▶ _WORK TO BE COMPLETED_:
Tally how many lines in the data hold the word "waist", and give the result with no other text.

▶ _INPUT DATA_:
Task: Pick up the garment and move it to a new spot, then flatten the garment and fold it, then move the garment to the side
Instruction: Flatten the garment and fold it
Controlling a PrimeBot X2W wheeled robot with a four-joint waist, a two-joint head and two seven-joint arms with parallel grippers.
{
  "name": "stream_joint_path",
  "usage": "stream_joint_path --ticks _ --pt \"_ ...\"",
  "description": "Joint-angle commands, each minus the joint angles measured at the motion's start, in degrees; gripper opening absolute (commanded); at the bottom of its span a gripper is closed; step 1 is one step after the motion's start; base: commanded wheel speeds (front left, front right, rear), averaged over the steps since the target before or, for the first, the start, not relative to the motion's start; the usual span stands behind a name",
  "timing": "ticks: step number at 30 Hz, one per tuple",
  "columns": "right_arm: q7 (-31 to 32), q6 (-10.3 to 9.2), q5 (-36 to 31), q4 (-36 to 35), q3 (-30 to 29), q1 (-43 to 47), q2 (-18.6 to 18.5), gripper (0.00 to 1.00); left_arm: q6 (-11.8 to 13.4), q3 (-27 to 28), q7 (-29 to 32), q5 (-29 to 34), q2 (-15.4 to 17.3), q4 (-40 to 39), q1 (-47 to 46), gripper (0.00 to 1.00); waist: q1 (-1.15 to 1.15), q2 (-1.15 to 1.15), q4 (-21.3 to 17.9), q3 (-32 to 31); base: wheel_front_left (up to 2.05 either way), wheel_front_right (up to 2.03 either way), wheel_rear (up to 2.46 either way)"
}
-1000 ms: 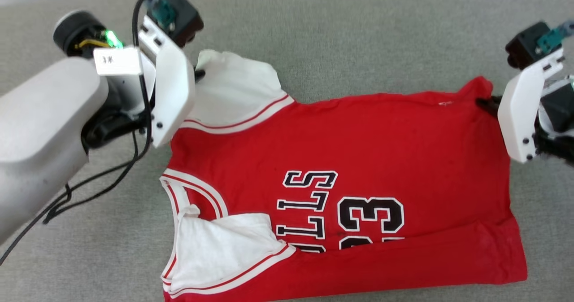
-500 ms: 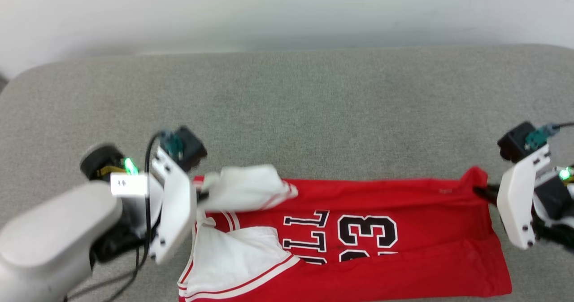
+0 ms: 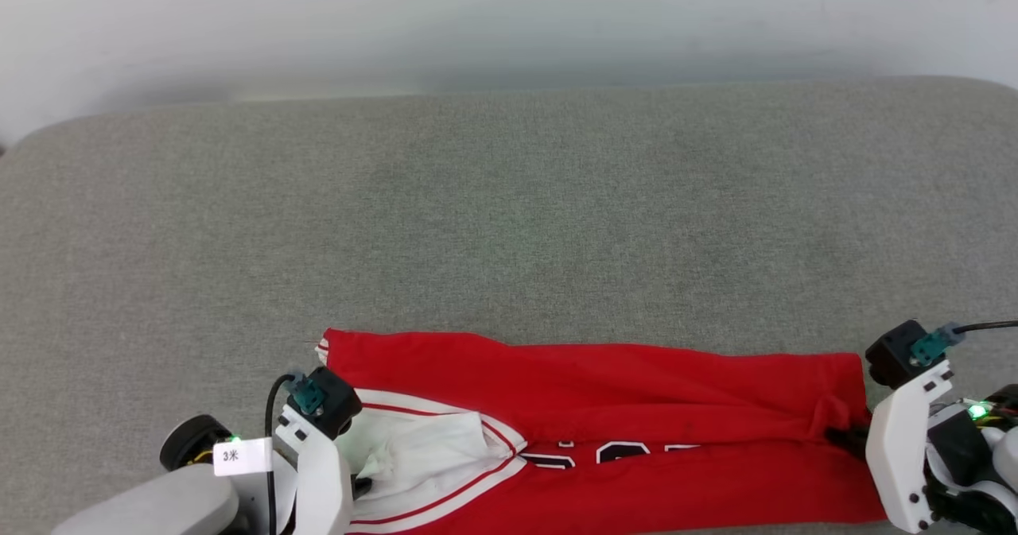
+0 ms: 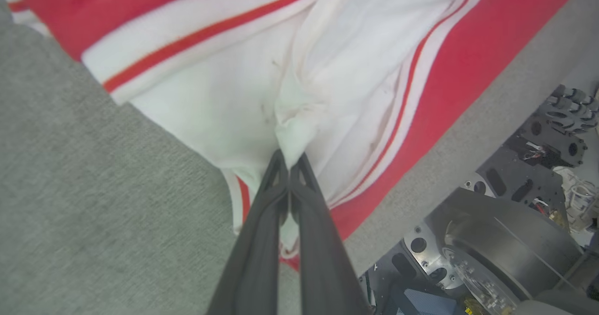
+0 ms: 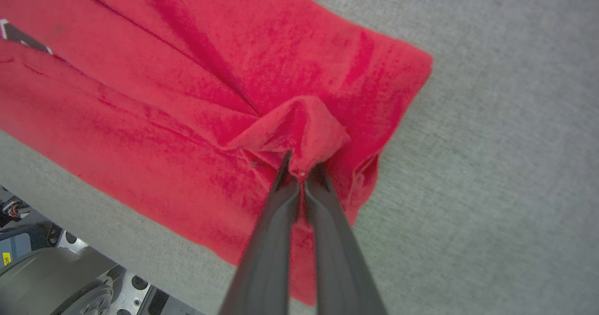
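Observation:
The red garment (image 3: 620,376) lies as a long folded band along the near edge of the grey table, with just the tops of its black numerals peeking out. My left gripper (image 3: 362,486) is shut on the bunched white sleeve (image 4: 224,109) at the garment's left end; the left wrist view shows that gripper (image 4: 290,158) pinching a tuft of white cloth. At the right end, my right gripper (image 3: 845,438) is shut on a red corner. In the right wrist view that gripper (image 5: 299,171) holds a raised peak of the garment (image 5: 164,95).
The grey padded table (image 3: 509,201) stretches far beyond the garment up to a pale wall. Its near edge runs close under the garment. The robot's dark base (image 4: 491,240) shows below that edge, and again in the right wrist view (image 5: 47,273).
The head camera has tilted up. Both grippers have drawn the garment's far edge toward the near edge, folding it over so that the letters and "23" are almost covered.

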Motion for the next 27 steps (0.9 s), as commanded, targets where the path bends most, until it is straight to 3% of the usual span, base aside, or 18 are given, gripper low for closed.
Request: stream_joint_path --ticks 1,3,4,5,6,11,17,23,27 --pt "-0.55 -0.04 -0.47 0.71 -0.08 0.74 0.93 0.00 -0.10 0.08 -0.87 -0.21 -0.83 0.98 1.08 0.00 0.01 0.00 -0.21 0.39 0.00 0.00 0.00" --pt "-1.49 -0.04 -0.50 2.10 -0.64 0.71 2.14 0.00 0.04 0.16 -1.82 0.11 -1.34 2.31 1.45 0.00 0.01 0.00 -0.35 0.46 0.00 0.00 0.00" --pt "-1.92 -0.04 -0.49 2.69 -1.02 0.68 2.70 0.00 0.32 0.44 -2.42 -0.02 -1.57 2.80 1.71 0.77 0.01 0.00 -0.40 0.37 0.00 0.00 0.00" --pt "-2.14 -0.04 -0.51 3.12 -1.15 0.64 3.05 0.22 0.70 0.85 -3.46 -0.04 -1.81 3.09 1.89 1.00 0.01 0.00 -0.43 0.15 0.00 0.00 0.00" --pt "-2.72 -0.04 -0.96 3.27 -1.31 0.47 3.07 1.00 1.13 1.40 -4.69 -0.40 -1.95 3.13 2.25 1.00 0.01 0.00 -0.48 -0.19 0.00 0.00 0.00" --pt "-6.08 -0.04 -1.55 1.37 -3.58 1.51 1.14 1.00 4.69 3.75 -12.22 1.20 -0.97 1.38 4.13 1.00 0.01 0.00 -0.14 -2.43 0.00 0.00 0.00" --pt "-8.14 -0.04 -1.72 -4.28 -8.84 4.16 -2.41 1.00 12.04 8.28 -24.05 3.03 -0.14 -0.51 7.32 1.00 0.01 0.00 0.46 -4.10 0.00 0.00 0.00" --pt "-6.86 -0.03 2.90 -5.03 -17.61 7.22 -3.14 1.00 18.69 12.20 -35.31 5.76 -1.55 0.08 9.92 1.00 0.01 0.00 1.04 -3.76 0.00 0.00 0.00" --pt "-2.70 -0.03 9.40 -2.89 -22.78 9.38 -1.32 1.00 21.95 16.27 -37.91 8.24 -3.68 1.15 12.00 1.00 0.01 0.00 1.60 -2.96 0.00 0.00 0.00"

▶ _RESULT OF THIS TASK_:
2